Saturday, January 11, 2014

52 Ancestors Challenge – #1, Charles H. Albers, 1865-1915

I’ve decided to participate in the “52 Ancestors in 52 Weeks” challenge for 2014 by Amy Johnson Crow at “No Story Too Small”  Amy’s challenge is to have one blog post each week devoted to a specific ancestor.  Sounds like a good way to progress on my goal to write the first volume of our family history.  At the very least I hope to spread these stories to more “cousins” and meet new blogging friends.  .
So, who and where do I  start? How about with the earliest birth in my database?  Or maybe with an ancestor’s immigration story?  Or…I might share a scandalous story to start. These ideas all sounded okay, but when I took a quick look at my ancestry chart, one of my paternal great grandfathers jumped out.  I realized that I’m now at the point where I lack a photograph of only one of those eight people – Charles H. Albers.  He deserves a little attention!
Ancestry Chart - Chalres AlbersCharles was born in Germany on the 24th of January, 1865, according to his naturalization record and his death certificate.  Another piece of information I have for his birthplace indicates the town was Bremer Haven.  But, oh shoot!  Where did that info come from? The source for that town seems to have slipped away.  (Note to Nancy: Dig up this documentation again.)
Since I did document his naturalization, I know that Charles immigrated to America in January 1884. But my searching for his passenger list telling me where he came into the country, or with whom, has not yet been successful.  At 18 years of age he could have been traveling alone, seeking better opportunities for the future.  Or maybe he makes the journey with other young people from his birthplace. 
His naturalization record also shows that by 1890 he lives in Indianapolis. And he can be found in city directories for the next two years as a boarder at two different addresses.  He’s employed as a laborer.  So, it appears he doesn’t live with his family. Maybe he did come to the U. S. alone. 
While getting familiar with his new city, he meets a young lady that helps him create a new family.  Martha Marsischky and Charles Albers are married in Indianapolis on February 3, 1892.  By the time the census enumerator visits Charles and Martha Albers on June 2, 1900, they have three children, are renting a home at 1901 Hazel Street; and Charles is employed as a laborer at an engine shop.  One of those children, Louise Charlotte Albers, would become my grandmother.
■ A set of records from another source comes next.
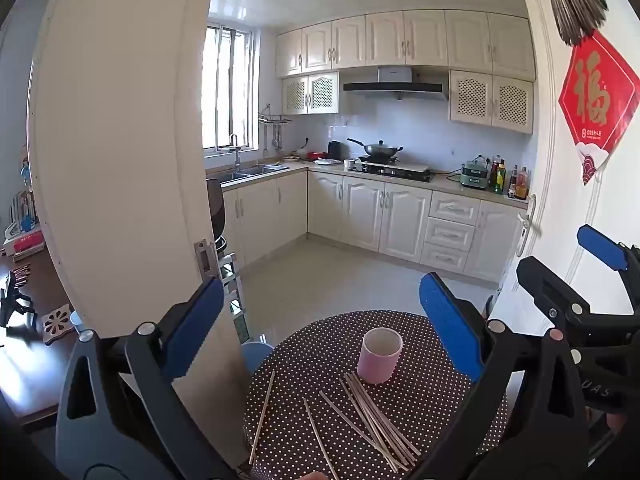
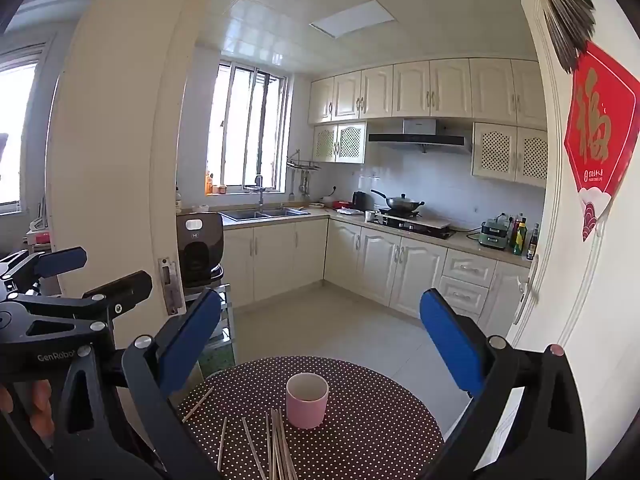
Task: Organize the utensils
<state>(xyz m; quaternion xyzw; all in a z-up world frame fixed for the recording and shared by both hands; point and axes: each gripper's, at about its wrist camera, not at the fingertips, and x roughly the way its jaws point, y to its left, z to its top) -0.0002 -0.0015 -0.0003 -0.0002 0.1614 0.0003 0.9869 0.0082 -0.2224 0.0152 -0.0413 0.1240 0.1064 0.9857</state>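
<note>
A pink cup (image 1: 379,355) is seen upright on a small round bench (image 1: 440,396) covered in a brown polka-dot cloth, with its mouth open upward. Wooden chopsticks (image 1: 378,424) lie flat on the cloth just in front of the cup: most are gathered in a loose bundle whose far ends come close to the cup's base, while a few single sticks (image 1: 262,416) are scattered apart toward the left edge. The left tongs (image 1: 320,320) are held spread wide above the bench, nothing being gripped between the blue pads. The right tongs (image 2: 320,332) are likewise held wide apart and empty, raised over the near side of the bench. Behind the bench, a kitchen with cream cabinets (image 1: 360,216) is visible through an open door (image 1: 580,240)
</note>
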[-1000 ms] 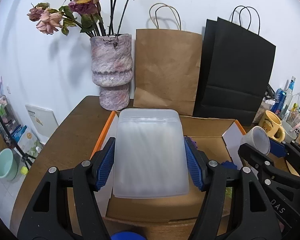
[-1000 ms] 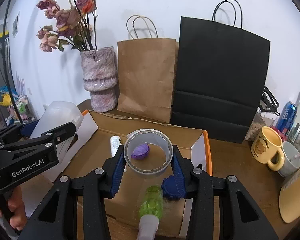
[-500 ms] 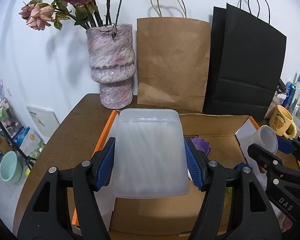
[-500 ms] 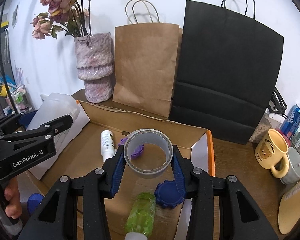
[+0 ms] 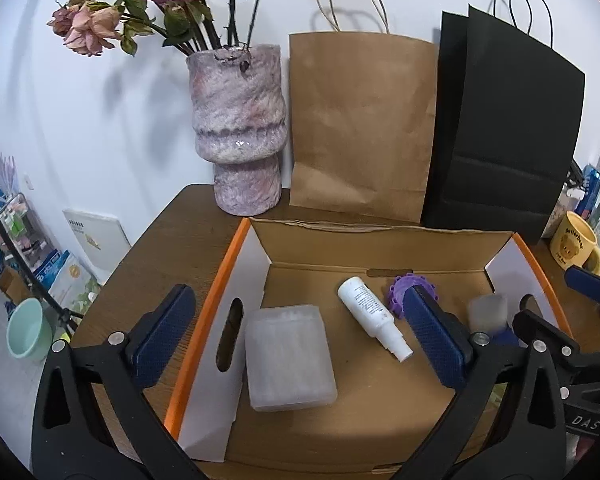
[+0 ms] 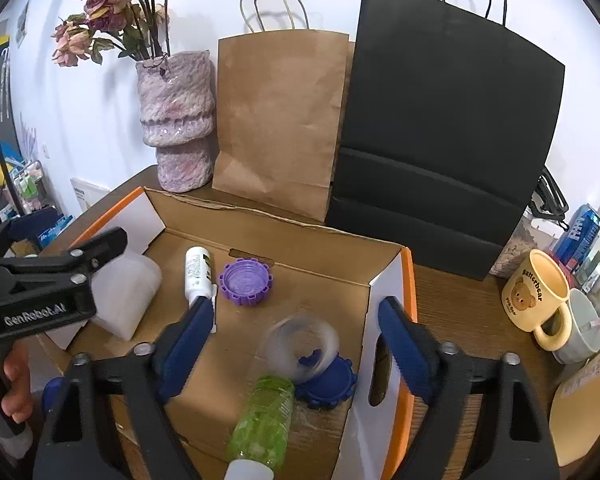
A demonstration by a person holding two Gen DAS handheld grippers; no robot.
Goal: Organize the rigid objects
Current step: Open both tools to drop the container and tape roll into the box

The 1910 census shows that the 45-year-old Charles’s family continued to grow with the birth of anotAlbers, Chas. Death Cert.her daughter and that they changed their residence again in the ten-year period.    Also, his occupation is now reported as salesman at a hardware store. Maybe he has a more reliable job now and is starting to move ahead. His life seems to be taking new paths and progressing.  Just speculating, of course.
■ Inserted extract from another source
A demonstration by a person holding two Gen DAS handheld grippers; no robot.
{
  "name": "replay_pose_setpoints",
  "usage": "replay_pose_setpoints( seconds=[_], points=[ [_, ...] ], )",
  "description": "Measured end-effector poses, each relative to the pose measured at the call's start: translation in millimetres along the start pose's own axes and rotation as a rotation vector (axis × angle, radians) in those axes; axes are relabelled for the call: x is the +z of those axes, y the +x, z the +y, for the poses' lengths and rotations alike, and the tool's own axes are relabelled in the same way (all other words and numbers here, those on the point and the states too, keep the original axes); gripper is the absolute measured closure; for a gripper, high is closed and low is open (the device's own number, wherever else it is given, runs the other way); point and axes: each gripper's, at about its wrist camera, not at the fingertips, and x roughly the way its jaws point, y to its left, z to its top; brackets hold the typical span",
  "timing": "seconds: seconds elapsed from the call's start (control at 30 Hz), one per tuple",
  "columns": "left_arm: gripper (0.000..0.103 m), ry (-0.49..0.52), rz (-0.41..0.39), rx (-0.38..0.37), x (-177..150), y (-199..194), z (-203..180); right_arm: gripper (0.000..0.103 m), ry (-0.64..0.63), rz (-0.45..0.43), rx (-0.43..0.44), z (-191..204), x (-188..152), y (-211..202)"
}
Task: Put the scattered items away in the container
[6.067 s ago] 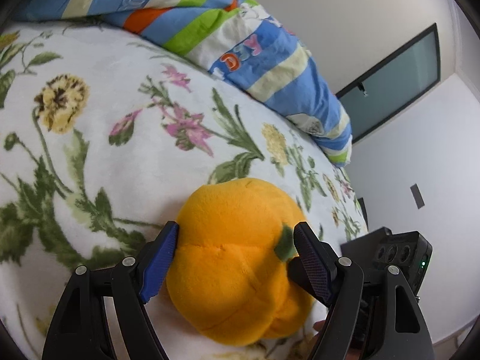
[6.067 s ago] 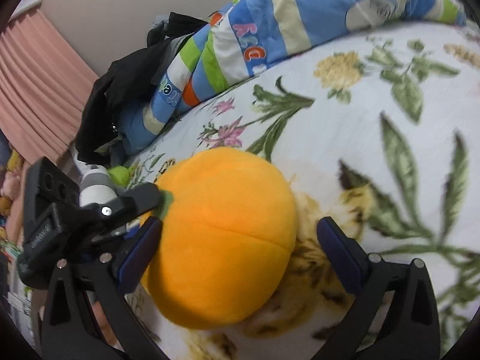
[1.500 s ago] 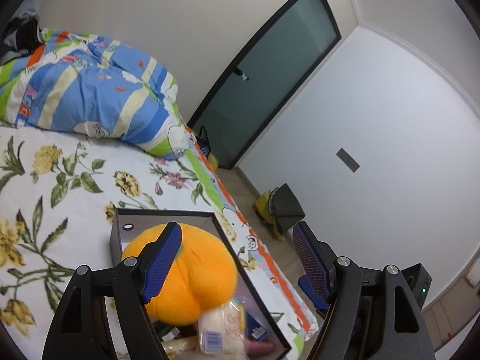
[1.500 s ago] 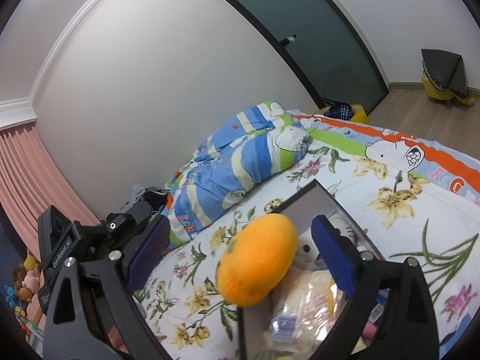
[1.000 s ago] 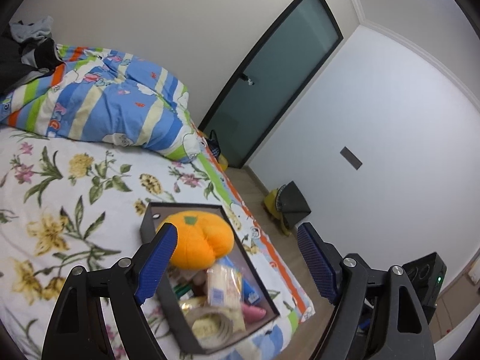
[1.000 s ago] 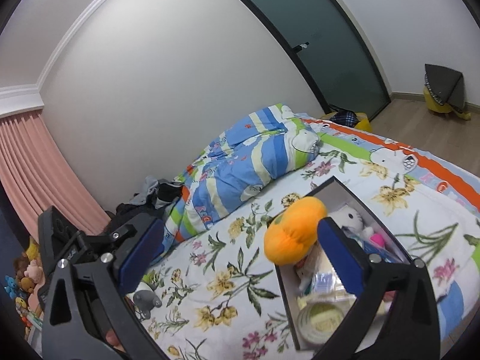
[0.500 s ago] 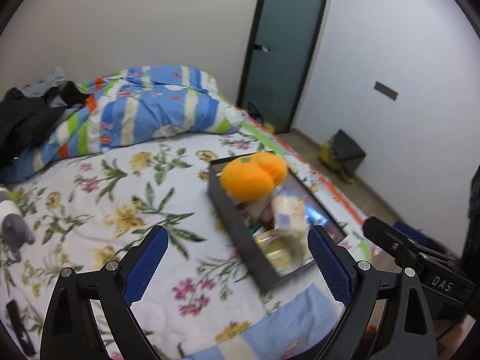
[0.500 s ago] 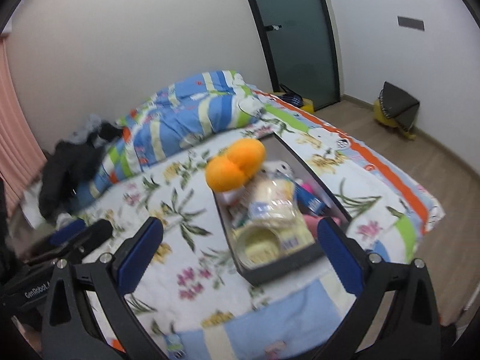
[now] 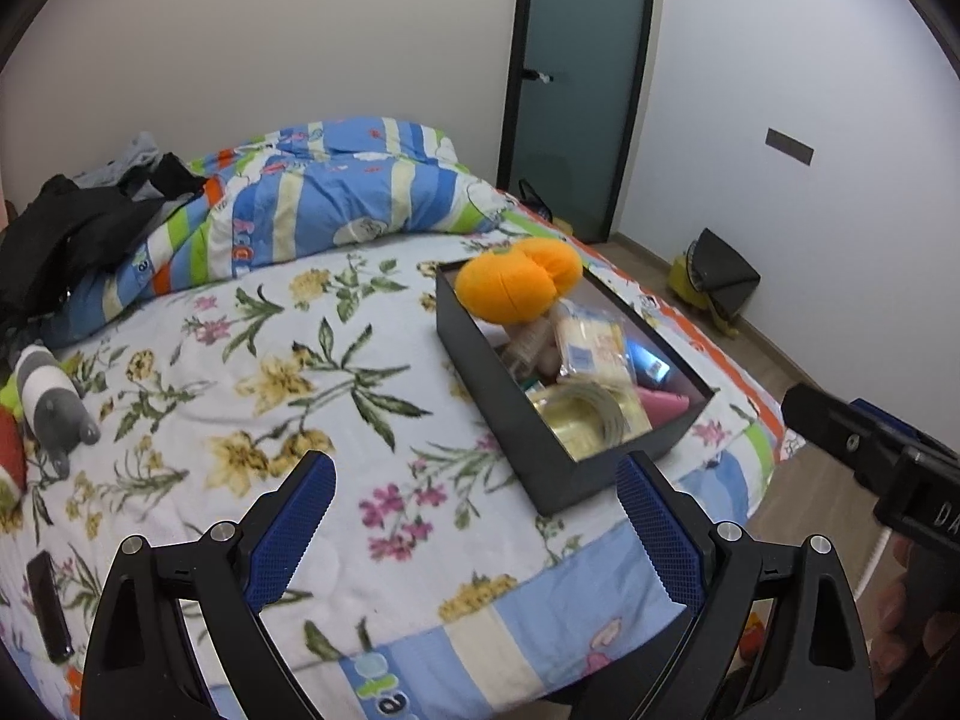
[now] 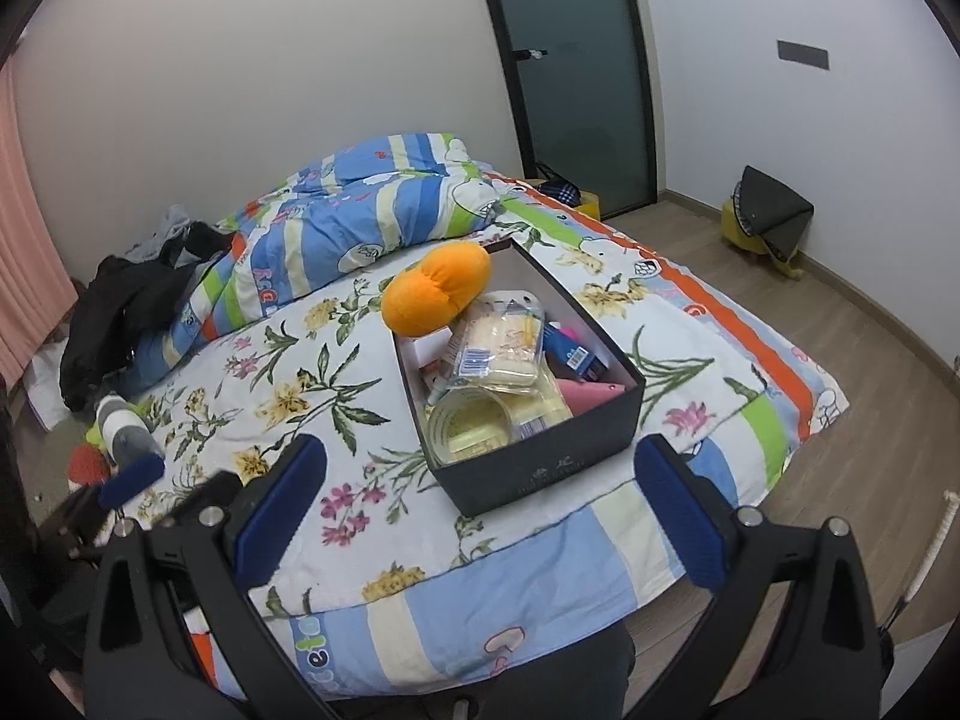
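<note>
An orange plush pumpkin (image 9: 517, 281) rests on the far end of a black box (image 9: 504, 414) on the flowered bed; it also shows in the right wrist view (image 10: 437, 288), on top of the box (image 10: 540, 468). The box holds a bagged snack (image 10: 498, 348), a tape roll (image 10: 468, 423), a pink item (image 10: 585, 393) and other small things. My left gripper (image 9: 474, 522) is open and empty, well back from the box. My right gripper (image 10: 480, 510) is open and empty, near the bed's foot.
A striped blue duvet (image 9: 324, 192) and black clothes (image 9: 72, 228) lie at the head of the bed. A grey plush (image 9: 51, 396) and a black phone (image 9: 48, 612) lie at the left. A glass door (image 10: 576, 60) and wooden floor (image 10: 888, 360) are to the right.
Both grippers let go of the pumpkin, which now rests on the box, and pulled back and away from the bed. Both stay open.
</note>
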Motion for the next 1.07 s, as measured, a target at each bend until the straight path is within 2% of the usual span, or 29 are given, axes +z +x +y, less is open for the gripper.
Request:
replay_pose_setpoints(
  seconds=[1.07],
  points=[
    [0.008,0.046,-0.008,0.037,-15,-8,-49,0.000,0.060,0.005,0.054,-26,3,-11]
  ],
)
By approximately 1912, the Albers family settled into a home at 1722 S. Keystone Avenue, according to city directories.  But then,on March 12, 1915, Charles died at that residence of chronic parenchymatous nephritis (inflammation of the kidneys) at age 50.  He is buried in Crown Hill Cemetery, Indianapolis, with his wife, Martha. 
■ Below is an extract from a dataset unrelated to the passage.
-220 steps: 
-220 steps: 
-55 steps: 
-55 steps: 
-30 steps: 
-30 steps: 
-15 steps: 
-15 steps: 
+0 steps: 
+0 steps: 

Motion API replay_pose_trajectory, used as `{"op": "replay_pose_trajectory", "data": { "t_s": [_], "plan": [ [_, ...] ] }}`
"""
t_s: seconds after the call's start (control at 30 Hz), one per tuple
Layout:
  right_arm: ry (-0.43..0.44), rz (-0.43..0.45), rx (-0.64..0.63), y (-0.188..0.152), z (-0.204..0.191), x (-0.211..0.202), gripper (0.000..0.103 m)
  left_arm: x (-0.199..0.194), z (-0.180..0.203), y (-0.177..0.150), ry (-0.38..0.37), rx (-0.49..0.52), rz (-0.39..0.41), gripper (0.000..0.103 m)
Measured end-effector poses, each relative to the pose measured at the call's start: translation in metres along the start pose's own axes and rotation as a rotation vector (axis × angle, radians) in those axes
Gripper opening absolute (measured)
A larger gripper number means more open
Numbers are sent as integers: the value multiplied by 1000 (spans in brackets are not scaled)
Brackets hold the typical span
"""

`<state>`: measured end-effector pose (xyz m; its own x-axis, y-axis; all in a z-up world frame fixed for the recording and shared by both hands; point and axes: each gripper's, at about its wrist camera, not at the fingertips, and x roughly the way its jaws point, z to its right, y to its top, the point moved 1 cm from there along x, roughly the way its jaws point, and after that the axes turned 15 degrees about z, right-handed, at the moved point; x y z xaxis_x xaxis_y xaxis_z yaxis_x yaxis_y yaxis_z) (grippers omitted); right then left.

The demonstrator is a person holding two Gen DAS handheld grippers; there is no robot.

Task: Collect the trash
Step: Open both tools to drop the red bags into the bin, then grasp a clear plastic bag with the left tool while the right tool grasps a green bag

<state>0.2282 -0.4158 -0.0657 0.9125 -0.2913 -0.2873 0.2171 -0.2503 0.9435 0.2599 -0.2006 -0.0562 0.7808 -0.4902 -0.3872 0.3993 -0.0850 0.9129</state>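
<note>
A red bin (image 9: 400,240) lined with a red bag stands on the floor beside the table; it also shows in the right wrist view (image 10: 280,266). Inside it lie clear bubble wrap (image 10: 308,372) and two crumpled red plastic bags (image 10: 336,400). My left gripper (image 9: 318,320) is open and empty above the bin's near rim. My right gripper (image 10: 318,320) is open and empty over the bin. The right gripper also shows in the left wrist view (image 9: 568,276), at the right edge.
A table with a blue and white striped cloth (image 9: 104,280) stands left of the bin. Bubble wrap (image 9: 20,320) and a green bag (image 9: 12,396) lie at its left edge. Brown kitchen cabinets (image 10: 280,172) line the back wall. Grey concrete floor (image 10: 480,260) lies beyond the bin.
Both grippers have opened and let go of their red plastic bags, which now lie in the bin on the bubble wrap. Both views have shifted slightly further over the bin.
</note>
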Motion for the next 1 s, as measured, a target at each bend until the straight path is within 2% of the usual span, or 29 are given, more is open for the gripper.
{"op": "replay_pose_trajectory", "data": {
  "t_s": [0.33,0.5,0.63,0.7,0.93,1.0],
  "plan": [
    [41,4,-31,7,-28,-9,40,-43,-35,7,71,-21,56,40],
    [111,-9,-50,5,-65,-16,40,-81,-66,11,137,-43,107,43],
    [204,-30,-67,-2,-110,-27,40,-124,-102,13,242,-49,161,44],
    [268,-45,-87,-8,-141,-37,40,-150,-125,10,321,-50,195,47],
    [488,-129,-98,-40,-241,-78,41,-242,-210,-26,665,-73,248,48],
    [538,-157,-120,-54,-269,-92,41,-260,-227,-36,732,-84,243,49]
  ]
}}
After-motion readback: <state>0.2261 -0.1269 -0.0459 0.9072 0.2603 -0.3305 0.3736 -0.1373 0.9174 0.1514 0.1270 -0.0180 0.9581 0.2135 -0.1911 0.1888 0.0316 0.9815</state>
That’s the Charles Albers story, as I know it today.  I hope to color in more of the background of this great grandfather for our history.  His birthplace, parents and siblings are high on my list of research topics.  There are clues that I might follow on his death certificate; or perhaps I’ll research additional burial records first.  Meanwhile, I’m still wondering what he looked like?  A photo would be fantastic!
If you are a fellow descendant in this Albers family interested in sharing our family history, let’s talk.  Thanks for visiting on Indiana Ties and please return.  I welcome all comments and suggestions below.
(Resources for the information provided in this story will gladly be provided upon request.  Leave me a message below.)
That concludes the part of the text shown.